Табита, болтая ногами в воздухе, держалась за койку одной рукой, а другой держала за руку Саскию. Повсюду раздавался пронзительный царапающий звук, в воздухе стоял призрачный запах марципана.
— Мы прыгаем, — сказала Табита. Ее голос, извиваясь, медленно ушел от нее, как вода в сточное отверстие, и волосы стали дыбом у нее на голове.
А потом они неуклюже плюхнулись на койку. Под ними была мягкая, пористая гравитация. Все вернулось в обычное состояние; или, наоборот, ничего не вернулось. Атмосфера казалась тонкой и вязкой, тусклый свет — ослабевшим и серым.
Сверхпространство.
Саския прижалась к Табите, плача так, словно у нее разрывалось сердце, и умоляя Табиту спасти ее, увезти домой, вернуть ей брата.
Если временами Саския и ее брат-близнец напоминали Табите Трикарико, то они напоминали ей и Реллу — по этой своей манере бросаться в крайности: от некоторой
— Я хотела быть сама по себе, — немного успокоившись, хрипло сказала Саския, — но не так…
— По крайней мере, он был счастлив, — сказала Табита, прижимая к себе Саскию.
— Он сошел с ума, — с всхлипывающим вздохом ответила та.
— Он был счастлив, — повторила Табита. — Ему там действительно нравилось. Некоторым людям нравится.
Но Саския не желала с этим соглашаться. Ее брат ударился головой во время крушения:
— Он сошел с ума! Говорю тебе!
— Хорошо, — сказала Табита, — ну и что? Даже если так? Если бы мы были сумасшедшими, мы были бы счастливы здесь. Разве это не было бы приятно? — Она повысила голос. — Разве это не было бы приятно, капитан Пеппер? Мы получали бы удовольствие. Вам бы это понравилось, да? Вы ведь любите, когда ваши пассажиры наслаждаются путешествием, правда?
Но Саскию не так-то просто было отвлечь:
— Если я не могу говорить с ним, я хочу говорить о нем, — заявила она.
Табите этого не хотелось. Но это все-таки было какое-то занятие. И если это все, чем она может помочь Саскии, она это сделает.
Саския заговорила. Ее голос дрожал:
— Он никогда не радовался, когда я грустила. Мы чувствовали одинаково. Мы все. Если одному из нас было грустно, остальные подбадривали его. Мы были так счастливы! Мы не знали… даже не знали, что мы… — Она сглотнула, потом сильно чихнула. — Тогда было легче — когда нас было пятеро. Не хочу об этом говорить, — добавила она.
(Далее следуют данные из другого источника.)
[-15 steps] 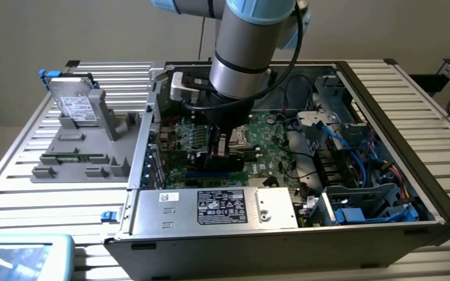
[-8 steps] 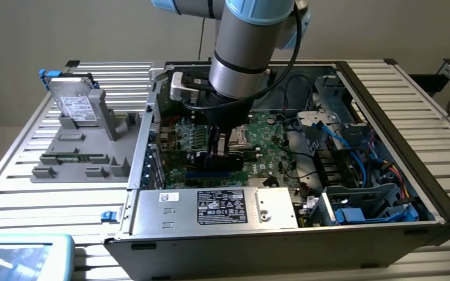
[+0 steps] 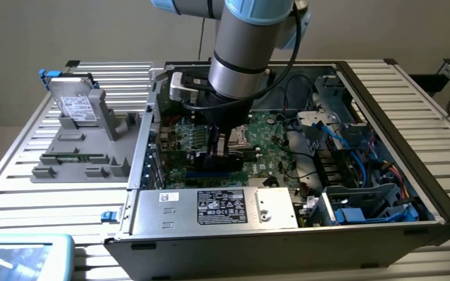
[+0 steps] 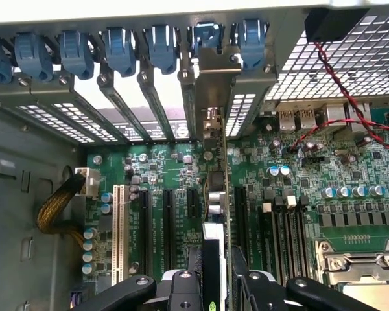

Табите, в свою очередь, хотелось. Не подумав, она спросила:
— А вы правда из Абраксаса?
— Кто еще мог такое сделать?
— Не знаю, — отозвалась Табита; но о том, что пронеслось у нее в мозгу в тот момент, она думала раньше, и не раз: что Близнецы Зодиак были не экспериментальные создания, не постгуманоиды, вовсе не были получены путем клонирования и не явились из Абраксаса, а что они с Земли, откуда-нибудь из Европы, из какой-то гористой местности, где есть коровы. Что они цирковые артисты со странными амбициями и, как большинство артистов цирка, — очень хорошие актеры.
Саския сказала просто:
— Я просто все время думаю. А Могул мертв. Я думаю о чем-нибудь, а потом обнаруживаю, что в конце я прибавляю: а Могул мертв. Это не горе. Пока нет. Если они нас скоро отсюда не выпустят, я покажу им настоящее горе, — сказала она, и ее голос стал низким и напряженным. — Я покажу им горе.
Словно она точно знала, что на уме у Табиты.
— Табита, — сказала Саския. — Я к этому привыкла. Так со мной было всю жизнь: меня запихивали в ящик, и люди смотрели на меня. У нас была своя квартира — большая детская с такой же средой, как у Ханны. Серафимы и Херувимы все время приходили и уходили.